Less than a year later, the same publisher brought out my second book, Everyday Matters, an illustrated memoir of my first wife’s crippling accident and how it inspired me to start drawing.

Initially, I had a lot of ambivalence about the publication of this second book. I wasn’t sure this story was legitimately mine to tell. It seemed that Patti should be the one to write such a book. I also felt fraudulent writing a book about art making — I wan’t an artist or an illustrator. And where would this book take me? How would it lead to Bob’s study in the woods?

But nonetheless, with two books under my belt, I felt ready to get a literary agent and step up my efforts. My first publisher was a small, niche publisher of arty books. What I really wanted was a major publisher that was a household name and it seemed like a real agent could get me in more august company. Not to mention getting me a big fat advance I could live off and just write books.

I had a lot of ambition but no ideas for my third book. Then, one weekend, I went back to the flea market and found a trove of educational film strips.They stirred memories long forgotten, of sitting in boring elementary school classrooms, listening to the clickety-click of the advancing strip in a semi-darkened room. It was a memory I was sure other people had too. I thought I could surely turn those film strips into another richly illustrated bestseller, one that a major publisher would jump at.

My new agent dutifully found me a new publisher, a minor division of a major house, who handed me a five-figure advance to write the book. I began researching the dusty history of educational policy. I squeezed and squeezed those filmstrips until every drop of drama and snarky comedy was extracted. It was tedious but essential if it was to carve out my place in the bookstore. It was just the sort of work I’m sure Bob had to do all the time. One day I would become a beloved author with a long series of books on quaint and obsolete technology. It seemed like a niche I could define and dominate.

When the book came out, I achieved another of my teenage dreams: I was interviewed on CNN. I was on the way! Soon I could quit advertising and get that inn and a bunch of cardigans.

But that book wasn’t really my book. it was a jokey, intellectually suspect effort that I would never buy a copy of myself. It was a ploy, an illusion that I conjured up to shortcut my way to my puny ambition.

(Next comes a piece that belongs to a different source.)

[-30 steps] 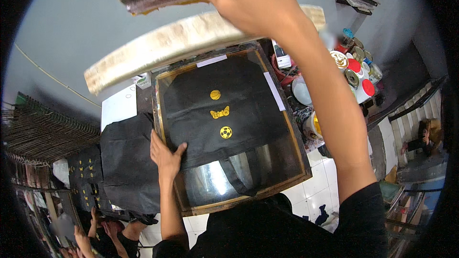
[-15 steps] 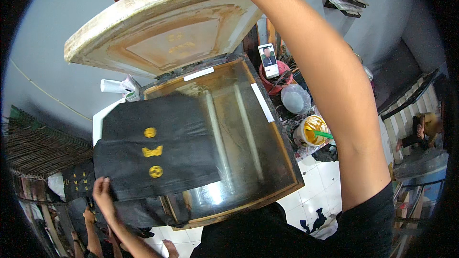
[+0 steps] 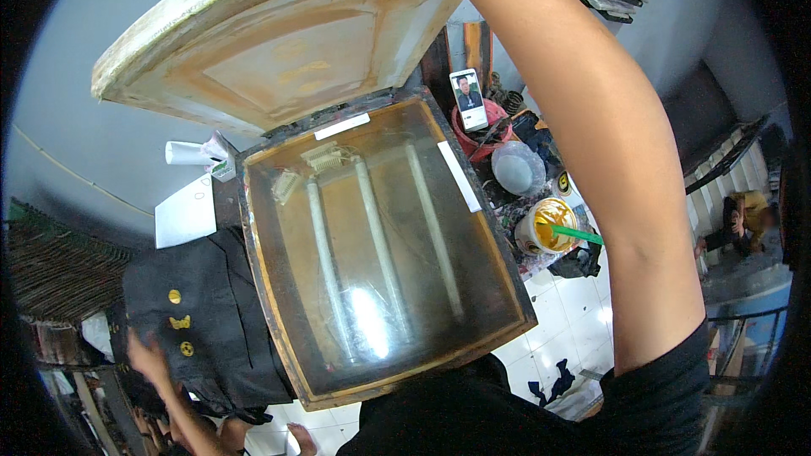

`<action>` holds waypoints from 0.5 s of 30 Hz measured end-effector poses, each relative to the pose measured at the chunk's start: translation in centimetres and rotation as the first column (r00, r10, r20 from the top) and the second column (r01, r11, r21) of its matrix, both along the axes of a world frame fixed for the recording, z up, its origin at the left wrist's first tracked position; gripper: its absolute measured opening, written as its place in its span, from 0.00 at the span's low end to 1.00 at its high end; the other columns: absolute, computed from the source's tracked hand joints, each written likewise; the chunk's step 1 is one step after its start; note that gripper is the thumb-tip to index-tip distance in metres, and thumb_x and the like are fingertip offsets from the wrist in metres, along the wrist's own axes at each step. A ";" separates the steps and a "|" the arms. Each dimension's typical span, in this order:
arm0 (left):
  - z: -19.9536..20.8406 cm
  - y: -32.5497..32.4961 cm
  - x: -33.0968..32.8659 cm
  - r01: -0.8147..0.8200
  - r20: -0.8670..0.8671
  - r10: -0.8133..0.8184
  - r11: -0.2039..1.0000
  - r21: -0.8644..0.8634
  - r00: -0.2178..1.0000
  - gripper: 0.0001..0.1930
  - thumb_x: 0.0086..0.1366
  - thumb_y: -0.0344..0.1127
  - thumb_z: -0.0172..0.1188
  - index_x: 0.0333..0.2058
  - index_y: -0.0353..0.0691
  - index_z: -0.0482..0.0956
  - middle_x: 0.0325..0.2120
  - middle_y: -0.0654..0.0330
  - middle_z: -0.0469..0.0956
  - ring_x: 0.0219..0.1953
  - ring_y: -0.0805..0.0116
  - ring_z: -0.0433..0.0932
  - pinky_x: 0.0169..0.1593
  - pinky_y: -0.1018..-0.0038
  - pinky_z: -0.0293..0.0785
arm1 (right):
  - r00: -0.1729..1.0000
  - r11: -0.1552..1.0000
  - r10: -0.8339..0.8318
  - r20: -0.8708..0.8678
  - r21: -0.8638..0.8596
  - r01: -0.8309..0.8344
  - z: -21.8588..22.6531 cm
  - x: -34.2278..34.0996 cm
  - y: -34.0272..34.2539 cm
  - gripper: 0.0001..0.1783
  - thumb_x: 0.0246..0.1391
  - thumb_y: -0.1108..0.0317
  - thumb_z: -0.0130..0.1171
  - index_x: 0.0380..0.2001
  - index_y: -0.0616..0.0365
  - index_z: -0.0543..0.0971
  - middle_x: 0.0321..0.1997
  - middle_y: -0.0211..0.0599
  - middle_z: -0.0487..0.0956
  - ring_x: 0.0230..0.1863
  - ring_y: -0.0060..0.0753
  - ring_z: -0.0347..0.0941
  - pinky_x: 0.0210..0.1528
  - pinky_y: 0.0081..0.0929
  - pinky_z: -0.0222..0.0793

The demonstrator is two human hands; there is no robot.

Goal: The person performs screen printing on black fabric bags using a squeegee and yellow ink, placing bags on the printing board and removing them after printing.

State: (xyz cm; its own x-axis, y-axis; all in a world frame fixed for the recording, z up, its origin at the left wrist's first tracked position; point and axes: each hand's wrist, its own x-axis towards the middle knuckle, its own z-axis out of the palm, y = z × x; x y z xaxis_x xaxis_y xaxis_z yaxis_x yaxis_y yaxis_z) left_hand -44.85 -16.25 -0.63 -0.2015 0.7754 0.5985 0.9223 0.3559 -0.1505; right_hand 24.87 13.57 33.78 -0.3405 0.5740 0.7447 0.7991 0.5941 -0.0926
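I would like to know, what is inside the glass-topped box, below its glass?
Inside the glass-topped box, three long pale tubes show, plus small pale pieces near the far left corner. Bright glare hides whatever lies behind it.

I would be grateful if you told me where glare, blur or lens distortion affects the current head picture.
Head view: white glare covers part of the glass tabletop's lower half; head view: the left hand looks soft and smeared; head view: the tilted screen frame's edge appears bowed, as fisheye lenses do, and the corners fall to black.
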 end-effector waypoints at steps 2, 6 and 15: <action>-2.1 4.9 17.2 0.237 0.437 -0.107 0.938 -0.255 0.893 0.23 0.65 0.42 0.67 0.53 0.33 0.79 0.47 0.44 0.80 0.50 0.40 0.77 0.54 0.53 0.71 | 0.997 0.998 -0.063 0.037 0.000 0.063 -1.1 2.1 0.1 0.18 0.48 0.62 0.66 0.39 0.64 0.85 0.44 0.63 0.83 0.49 0.63 0.80 0.53 0.49 0.75; -7.1 2.4 28.0 0.349 0.226 -0.272 0.819 -0.455 0.935 0.33 0.58 0.48 0.69 0.58 0.34 0.75 0.54 0.47 0.75 0.61 0.46 0.66 0.64 0.51 0.58 | 1.000 1.000 -0.020 -0.007 -0.024 0.020 -0.3 1.0 -0.5 0.19 0.48 0.61 0.66 0.39 0.64 0.85 0.44 0.64 0.82 0.50 0.62 0.80 0.53 0.48 0.75; -9.3 2.1 28.9 0.304 0.376 -0.092 0.774 -0.556 0.922 0.29 0.60 0.41 0.63 0.53 0.22 0.76 0.54 0.42 0.77 0.64 0.45 0.66 0.68 0.50 0.55 | 0.999 0.999 -0.041 0.020 -0.022 0.042 -0.3 1.7 -0.7 0.17 0.47 0.66 0.61 0.37 0.67 0.85 0.42 0.66 0.82 0.47 0.63 0.80 0.52 0.49 0.75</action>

And it turned out that I hadn’t fooled anyone.

My third book became the first book I wrote that was remaindered. That meant the publisher gave up on it, stopped printing it, and sold the remaining copies at pennies on the dollar on the Sales table at Barnes & Noble.

It was a humiliating turn of events. Not only had I prostituted myself to get my name on the book’s cover, making something I didn’t believe in just because of some delusion about what I wanted — but the world hadn’t even bought it. I hadn’t been true to myself at all and the results stunk to high heaven.

Failure is a great teacher. We avoid it, we flee it, we dread it, but it shows us exactly who we are. We may have taken a wrong turn along the way, may be pursuing a misguided fantasy, but when failure brings us up short, we have to face this abrupt and irrefutable sign that it’s time to think again.

It’s not the end of the road. Failure happens when we are not quite there yet. But it’s not proof that we shouldn’t keep trying.

When I look at the failure of my book, I see a life-changing lesson. My failure was due to being inauthentic. To working hard at a lazy goal. Looking for a short cut to some trapping of success that wouldn’t have made me happy because it wasn’t true to me.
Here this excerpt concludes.